By the way, the recipient of my below email responded by apologizing all over himself to try to assure me that he didn't mean to offend me. It unnerved him to get a resistant reply that he surely did not expect. In my experience that is what schoolyard bullies always did when they made fun of me for being about 3 feet tall in the first grade and I punched them in the stomach in return. They turned and ran. Extrapolate to the national scene. We are being intimidated by a gigantic schoolyard bully in the form of the Bush regime. If we try to appease him he will just keep bullying. John Kerry's response to Bush's years of lies and deceit and bullying was to stand up in front of the Democratic Convention in Boston and refuse to punch
Bush in the stomach over any of it. John Kerry's response to the SwiftBoat liars was to whine and beg Bush to not be so mean. John Kerry's response to an inappropriate question about faith from the repugnant Bob Schieffer was to pander (instead of stand up for the Constitution and demand that Schieffer withdraw such an inappropriate question). John Kerry's response to the disenfranchisement of Ohio and theft of another election was to throw in the towel as quickly as possible. The Senate Democratic caucus's apparent response to the ghastly onset of theocracy in America is to select an anti-choice Senator to be of all things the leader of the Democratic Party in the U.S. Senate. Come on, folks, the above are all examples of pandering, appeasement, accomodationism, and other synonymns of the same thing - none
of which equates to the spirit of resistance that is called for, and all of which did and will lead to nothing but contempt from Bush and Rove for the lily-livered weakness that they represent. All of these are examples of actions that simply feed the beast's lust for more power because they all demonstrate to the beast that its lies, deceit, tricks, bullying, and intimidation will continue to get it whatever it wants. Here's my real-life example of resistance instead of appeasement --

Sir,

I decline to pander to your narrow-mindedness in exchange for a vote. How dare you presume to judge your fellow man on the basis of your own religious preference? How dare you proclaim that in the United States of America one religion (your own, naturally) is the only worthy one? How dare you proclaim that you will evaluate the candidacies of those offering themselves for public service on the basis of a religious test? How dare you flaunt the principle of our Constitution that "there shall be no religious test for public office"!

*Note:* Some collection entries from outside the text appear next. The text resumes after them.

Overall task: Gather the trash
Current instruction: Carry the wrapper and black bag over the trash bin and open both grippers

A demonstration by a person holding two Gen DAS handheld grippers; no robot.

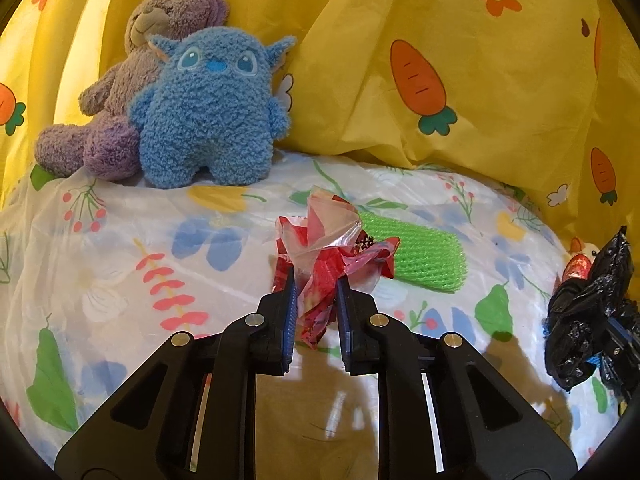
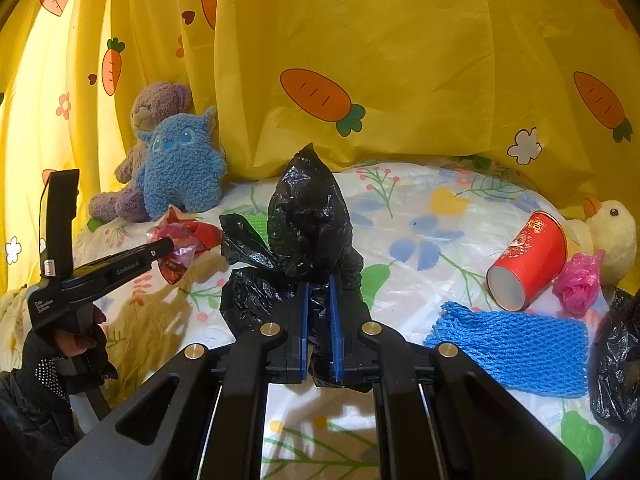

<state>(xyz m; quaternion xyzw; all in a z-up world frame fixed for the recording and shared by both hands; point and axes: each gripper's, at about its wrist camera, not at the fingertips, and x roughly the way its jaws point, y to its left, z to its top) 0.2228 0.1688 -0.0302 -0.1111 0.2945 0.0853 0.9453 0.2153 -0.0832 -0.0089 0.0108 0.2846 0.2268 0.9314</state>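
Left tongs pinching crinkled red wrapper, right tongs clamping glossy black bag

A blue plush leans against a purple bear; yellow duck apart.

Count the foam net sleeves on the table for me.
2. A green foam net sleeve lies behind the red wrapper; a blue foam net sleeve lies before the red paper cup. Others may be hidden.
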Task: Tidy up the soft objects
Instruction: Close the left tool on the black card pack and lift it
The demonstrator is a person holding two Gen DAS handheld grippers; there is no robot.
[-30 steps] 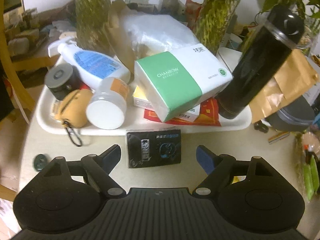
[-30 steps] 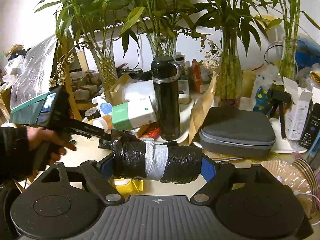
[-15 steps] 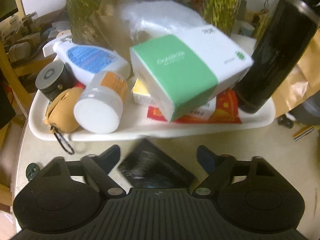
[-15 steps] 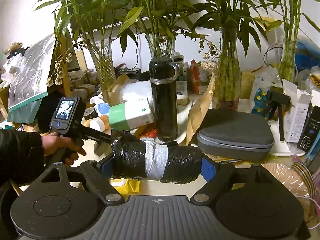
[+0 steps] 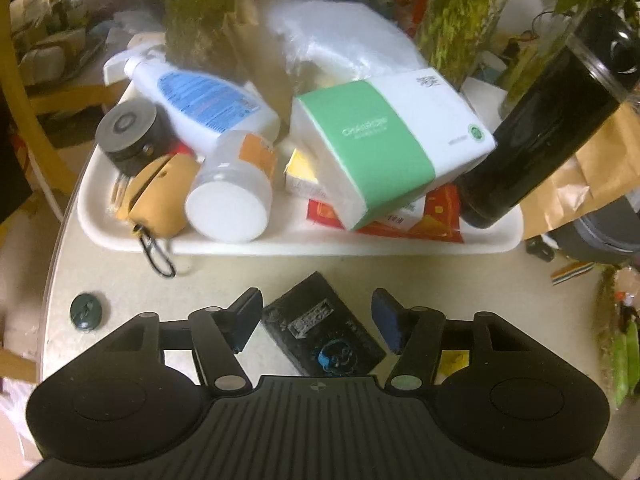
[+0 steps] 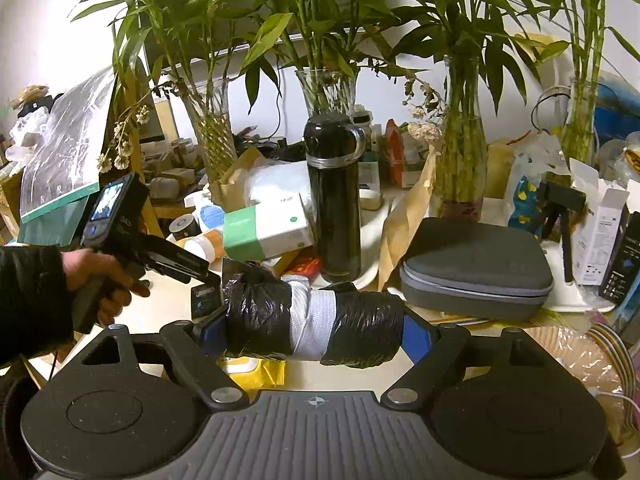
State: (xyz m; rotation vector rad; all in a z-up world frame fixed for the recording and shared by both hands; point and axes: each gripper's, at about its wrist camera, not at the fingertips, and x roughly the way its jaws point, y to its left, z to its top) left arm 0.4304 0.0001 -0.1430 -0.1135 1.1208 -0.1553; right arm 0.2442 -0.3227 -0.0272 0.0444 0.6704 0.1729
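Note:
My left gripper (image 5: 316, 320) is open, its fingers on either side of a flat black packet (image 5: 322, 334) with a blue print that lies tilted on the beige table (image 5: 224, 280). My right gripper (image 6: 316, 326) is shut on a soft roll wrapped in black plastic with a white middle band (image 6: 312, 322), held above the table. The left gripper (image 6: 208, 280), held by a hand, shows at the left of the right wrist view. A green and white tissue pack (image 5: 390, 140) lies in the white tray (image 5: 280, 246).
The tray also holds a spray bottle (image 5: 200, 100), a white jar (image 5: 232, 188), a tan pouch (image 5: 160, 196), a black flask (image 5: 536, 132). A grey zip case (image 6: 476, 268) and glass vases (image 6: 460, 168) stand to the right. A yellow packet (image 6: 256, 372) lies under the roll.
The left gripper has shifted and turned over the black packet, which now lies tilted between its fingers. The right gripper has kept its hold on the roll and barely moved.

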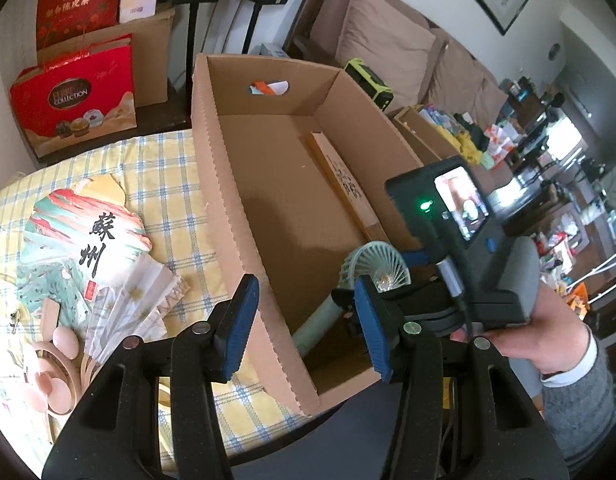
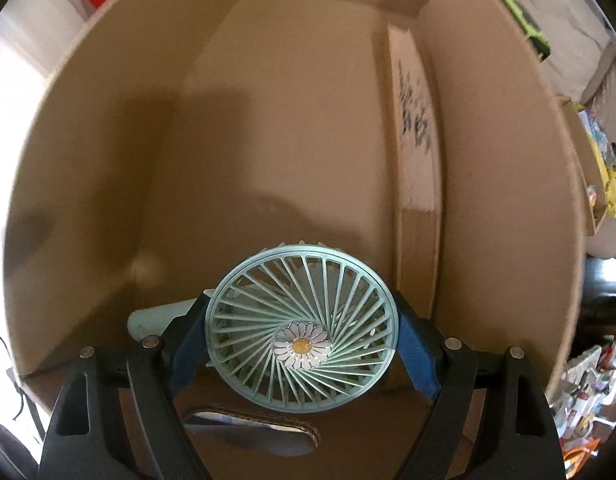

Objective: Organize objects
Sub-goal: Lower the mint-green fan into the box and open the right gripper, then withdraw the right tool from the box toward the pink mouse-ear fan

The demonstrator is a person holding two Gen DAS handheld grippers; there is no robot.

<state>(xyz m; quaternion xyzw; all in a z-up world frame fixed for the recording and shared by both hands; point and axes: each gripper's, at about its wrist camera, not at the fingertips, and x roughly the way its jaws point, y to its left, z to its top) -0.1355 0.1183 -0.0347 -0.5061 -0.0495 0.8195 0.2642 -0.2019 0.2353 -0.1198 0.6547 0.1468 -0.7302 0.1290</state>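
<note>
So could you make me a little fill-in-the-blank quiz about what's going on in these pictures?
1. The right hand-held gripper grips a small green ____ with a daisy at its centre.
2. It holds this inside a large ____ box.
3. The left hand-held gripper holds ____.
4. The tablecloth has a ____ pattern.

Missing words: fan; cardboard; nothing; checked

Left overlooks cardboard box [image 1: 244,200] — right inside it [image 2: 268,140].
</note>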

Sir, you and your kind seek to trample upon one of the cardinal reasons for the creation of the United States of America. You and your kind seek to establish a theocracy based upon, naturally, your own religious doctrine. Would you still be hostile to the concept of separation of government and religion if you found yourself living under the Taliban and required to obey Islamic Sharia Law or die? I do not know why I ask the latter question, because your mind will be unwilling to explore what that could mean for you.

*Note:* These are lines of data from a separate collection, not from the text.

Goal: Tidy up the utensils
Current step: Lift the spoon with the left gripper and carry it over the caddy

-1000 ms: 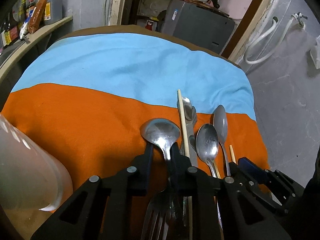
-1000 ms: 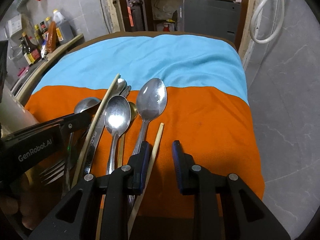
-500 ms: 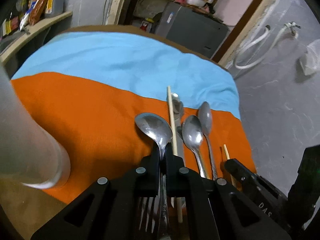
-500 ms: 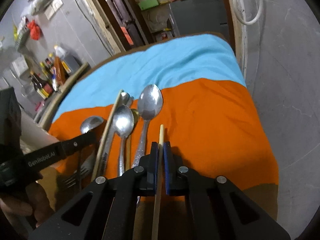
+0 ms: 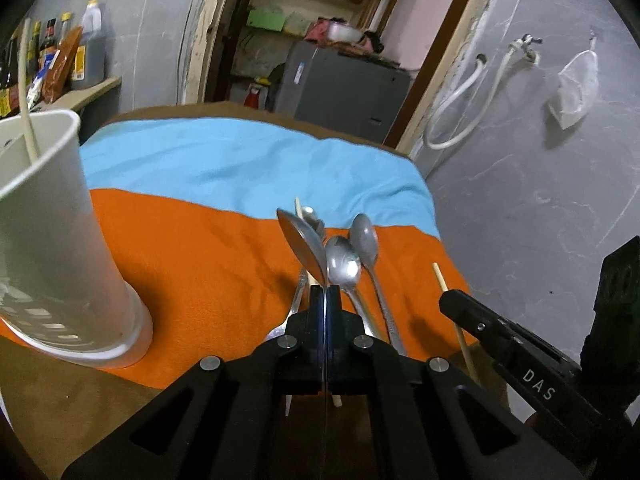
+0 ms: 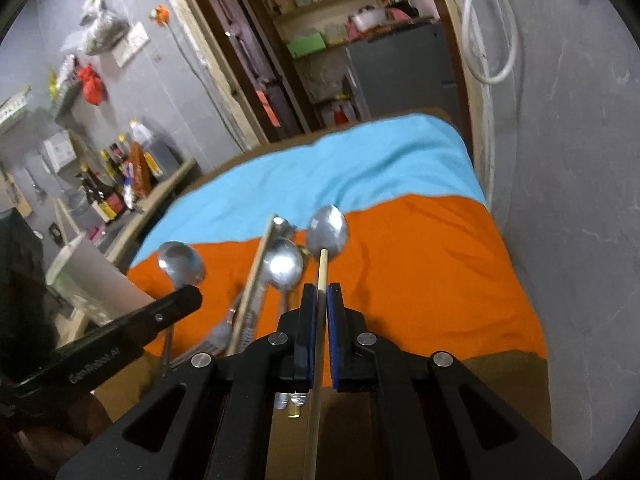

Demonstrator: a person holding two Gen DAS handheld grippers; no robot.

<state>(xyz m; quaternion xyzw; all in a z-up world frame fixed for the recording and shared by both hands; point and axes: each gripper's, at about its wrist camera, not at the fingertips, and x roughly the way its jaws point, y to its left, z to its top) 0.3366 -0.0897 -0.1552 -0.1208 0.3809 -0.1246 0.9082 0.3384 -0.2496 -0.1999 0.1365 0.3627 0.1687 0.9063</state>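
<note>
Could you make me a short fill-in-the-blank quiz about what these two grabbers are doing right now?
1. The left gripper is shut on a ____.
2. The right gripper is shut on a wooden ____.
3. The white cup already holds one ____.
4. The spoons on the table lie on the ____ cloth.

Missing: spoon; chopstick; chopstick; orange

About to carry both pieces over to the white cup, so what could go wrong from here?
1. The left gripper pinches the spoon by its thin handle, bowl far out front; it may swivel or slip.
2. The right gripper holds one chopstick mid-length; the long free ends could snag the spoons left on the orange cloth.
3. The cup is tall and already holds a chopstick; a bump could tip it.
</note>
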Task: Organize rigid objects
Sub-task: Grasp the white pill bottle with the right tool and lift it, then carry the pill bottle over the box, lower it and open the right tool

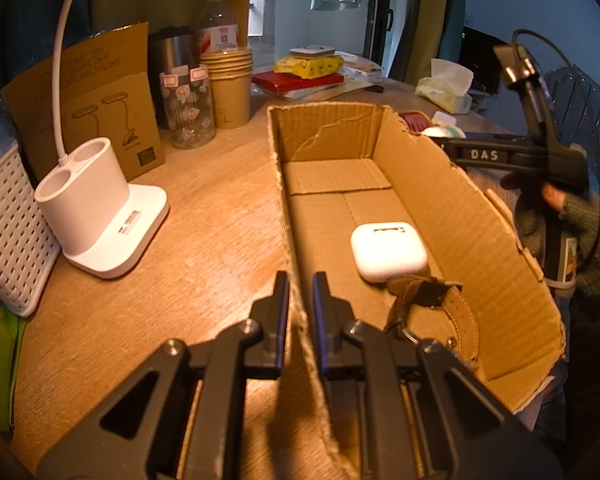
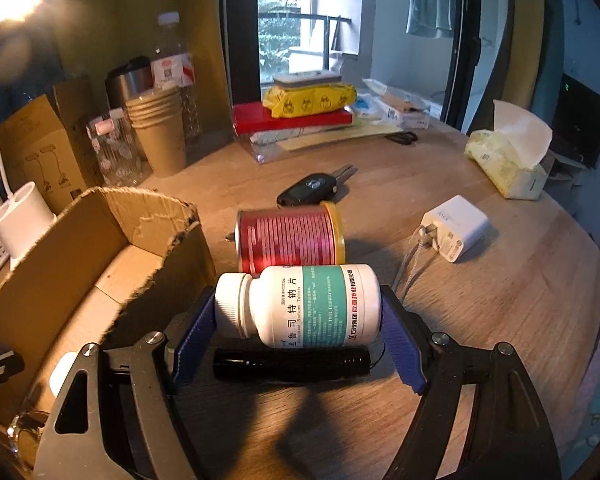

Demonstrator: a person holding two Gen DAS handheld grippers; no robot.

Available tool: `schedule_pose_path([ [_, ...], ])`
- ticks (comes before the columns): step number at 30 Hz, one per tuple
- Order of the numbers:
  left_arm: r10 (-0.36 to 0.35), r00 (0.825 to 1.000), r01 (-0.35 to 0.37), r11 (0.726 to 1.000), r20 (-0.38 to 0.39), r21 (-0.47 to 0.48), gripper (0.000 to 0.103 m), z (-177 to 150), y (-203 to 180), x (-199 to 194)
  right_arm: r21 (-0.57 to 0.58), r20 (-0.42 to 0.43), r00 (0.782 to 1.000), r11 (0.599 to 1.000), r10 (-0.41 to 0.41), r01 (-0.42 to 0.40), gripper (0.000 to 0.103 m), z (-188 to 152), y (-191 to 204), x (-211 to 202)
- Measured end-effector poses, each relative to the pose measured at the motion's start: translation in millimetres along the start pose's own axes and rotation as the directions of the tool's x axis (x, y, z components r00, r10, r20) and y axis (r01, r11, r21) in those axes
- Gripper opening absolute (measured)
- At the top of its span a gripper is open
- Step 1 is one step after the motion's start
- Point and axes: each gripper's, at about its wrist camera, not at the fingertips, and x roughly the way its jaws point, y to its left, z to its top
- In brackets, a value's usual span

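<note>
1. I see a wood-grain tabletop [image 2: 480, 320] carrying everything.
2. A torn cardboard box [image 1: 440, 200] sits on it, open at the top.
3. Beside the box, on my right-hand view, a white pill bottle [image 2: 312, 308] lies on its side, a red can [image 2: 288, 240] just behind it and a black flashlight [image 2: 292, 364] just in front.
4. Farther back lie a car key [image 2: 312, 192] and a white charger [image 2: 456, 228]; a tissue pack [image 2: 504, 160] stands near the far edge.
5. Left of the box stand a white lamp base [image 1: 104, 216], a white basket [image 1: 8, 232], a floral glass jar [image 1: 188, 108] and stacked paper cups [image 1: 230, 88].
</note>
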Motion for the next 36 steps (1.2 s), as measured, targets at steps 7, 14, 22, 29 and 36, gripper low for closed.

I oppose your efforts to destroy the American Constitututional republic through the establishment of theocracy. I oppose it now, tomorrow, the next day, and every day after that. How is that for the answer to your question?

David Van Os
The Constitution Forever

P.S. I am Jewish. My ancestors were God's conduit for delivery of the Ten Commandments to the world. I grew up learning about the Judaic foundations of Western moral principles and I understand those foundations, and live those moral principles, far better than you ever could. I understand religious persecution because my ancestors suffered it incessantly at the hands of your ancestors. My grandparents emigrated to this country for the precise reason of fleeing from the religious intolerance that you espouse.
For my grandparents, arrival in this wonderful country of freedom of thought and opinion was the realization of a dream that many generations of their forebears had only been able to dream of with no hope of fruition. For the sake of all who have come before me and all whom I hope will come after me, I shall with my every breath oppose your efforts to destroy this freedom through the establishment of the intolerant theocracy that you seek.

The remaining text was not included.